La vieille dame n'était pas pour autant une "grenouille de bénitier", mais allait à l'église à la veillée de Noël, à Vendredi-Saint et à Pâques, parce que c'était important. Du haut de ses huit ans, Hélène n'avait pas très bien compris à l'époque, ni pourquoi il fallait mettre des "habits du dimanche". Aujourd'hui encore, près de vingt ans plus tard, elle n'avait pas encore réussi à percer le secret de cette pratique séculaire.
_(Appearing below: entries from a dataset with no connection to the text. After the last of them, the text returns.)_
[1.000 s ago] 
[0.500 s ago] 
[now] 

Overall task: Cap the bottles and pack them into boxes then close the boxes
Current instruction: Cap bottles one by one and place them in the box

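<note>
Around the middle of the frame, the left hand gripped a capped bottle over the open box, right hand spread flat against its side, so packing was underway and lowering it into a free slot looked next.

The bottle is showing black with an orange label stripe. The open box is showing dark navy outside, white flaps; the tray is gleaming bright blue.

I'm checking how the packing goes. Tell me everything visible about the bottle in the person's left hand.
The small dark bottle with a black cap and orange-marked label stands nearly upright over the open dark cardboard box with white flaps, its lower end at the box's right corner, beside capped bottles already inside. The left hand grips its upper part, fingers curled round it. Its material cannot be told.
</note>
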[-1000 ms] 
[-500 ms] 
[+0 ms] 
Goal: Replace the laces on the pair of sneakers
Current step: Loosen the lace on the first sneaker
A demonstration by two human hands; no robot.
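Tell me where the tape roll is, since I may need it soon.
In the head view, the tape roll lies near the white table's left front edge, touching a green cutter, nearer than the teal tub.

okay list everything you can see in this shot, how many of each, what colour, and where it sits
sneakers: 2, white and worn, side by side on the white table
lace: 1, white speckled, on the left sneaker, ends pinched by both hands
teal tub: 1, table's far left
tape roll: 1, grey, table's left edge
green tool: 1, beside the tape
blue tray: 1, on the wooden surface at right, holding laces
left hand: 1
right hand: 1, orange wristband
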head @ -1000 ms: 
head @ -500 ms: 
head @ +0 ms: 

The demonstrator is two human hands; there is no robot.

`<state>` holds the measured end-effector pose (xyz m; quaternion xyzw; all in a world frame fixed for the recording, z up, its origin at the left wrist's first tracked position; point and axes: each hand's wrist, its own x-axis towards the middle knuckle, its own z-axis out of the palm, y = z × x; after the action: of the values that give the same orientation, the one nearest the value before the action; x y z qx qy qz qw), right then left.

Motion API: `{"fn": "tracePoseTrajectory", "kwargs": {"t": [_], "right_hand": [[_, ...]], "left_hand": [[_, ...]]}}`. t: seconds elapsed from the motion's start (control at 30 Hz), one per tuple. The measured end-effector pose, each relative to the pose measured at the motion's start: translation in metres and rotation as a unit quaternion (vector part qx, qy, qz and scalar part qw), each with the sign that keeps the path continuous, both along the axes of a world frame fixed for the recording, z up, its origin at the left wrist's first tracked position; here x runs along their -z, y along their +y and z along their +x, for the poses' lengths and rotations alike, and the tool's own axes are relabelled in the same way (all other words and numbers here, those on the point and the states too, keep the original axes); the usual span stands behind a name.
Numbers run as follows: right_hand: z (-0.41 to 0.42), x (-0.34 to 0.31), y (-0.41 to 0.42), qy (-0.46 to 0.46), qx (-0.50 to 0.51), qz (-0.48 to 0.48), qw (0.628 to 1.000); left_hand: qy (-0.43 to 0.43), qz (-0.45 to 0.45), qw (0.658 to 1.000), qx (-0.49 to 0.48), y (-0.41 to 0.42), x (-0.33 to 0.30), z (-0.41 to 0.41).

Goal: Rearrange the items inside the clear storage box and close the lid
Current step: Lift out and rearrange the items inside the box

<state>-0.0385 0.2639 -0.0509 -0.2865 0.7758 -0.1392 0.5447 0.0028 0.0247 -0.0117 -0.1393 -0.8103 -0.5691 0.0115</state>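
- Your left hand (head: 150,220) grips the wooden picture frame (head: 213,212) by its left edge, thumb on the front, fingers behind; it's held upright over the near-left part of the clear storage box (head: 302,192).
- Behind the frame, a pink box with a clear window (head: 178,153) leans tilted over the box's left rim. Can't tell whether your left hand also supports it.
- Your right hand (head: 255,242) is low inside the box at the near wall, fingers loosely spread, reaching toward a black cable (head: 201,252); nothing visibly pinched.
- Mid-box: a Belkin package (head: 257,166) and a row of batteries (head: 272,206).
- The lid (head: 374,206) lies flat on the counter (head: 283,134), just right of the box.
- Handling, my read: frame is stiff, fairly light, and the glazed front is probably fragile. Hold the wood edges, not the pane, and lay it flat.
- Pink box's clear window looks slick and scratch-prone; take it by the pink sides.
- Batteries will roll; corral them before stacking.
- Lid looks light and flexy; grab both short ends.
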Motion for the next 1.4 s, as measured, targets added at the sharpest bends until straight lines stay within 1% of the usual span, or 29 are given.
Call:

Mais, elle devait se rendre à l'évidence : il y avait dans son esprit et son corps, un bien-être agréable qui faisait peu à peu sa place et lui donnait à entrevoir un avenir qui se dessinait. Elle s'endormit et sa nuit fut remplie de rêves peuplés de cris joyeux d'enfants et du visage de sa grand-mère qui veillait sur eux.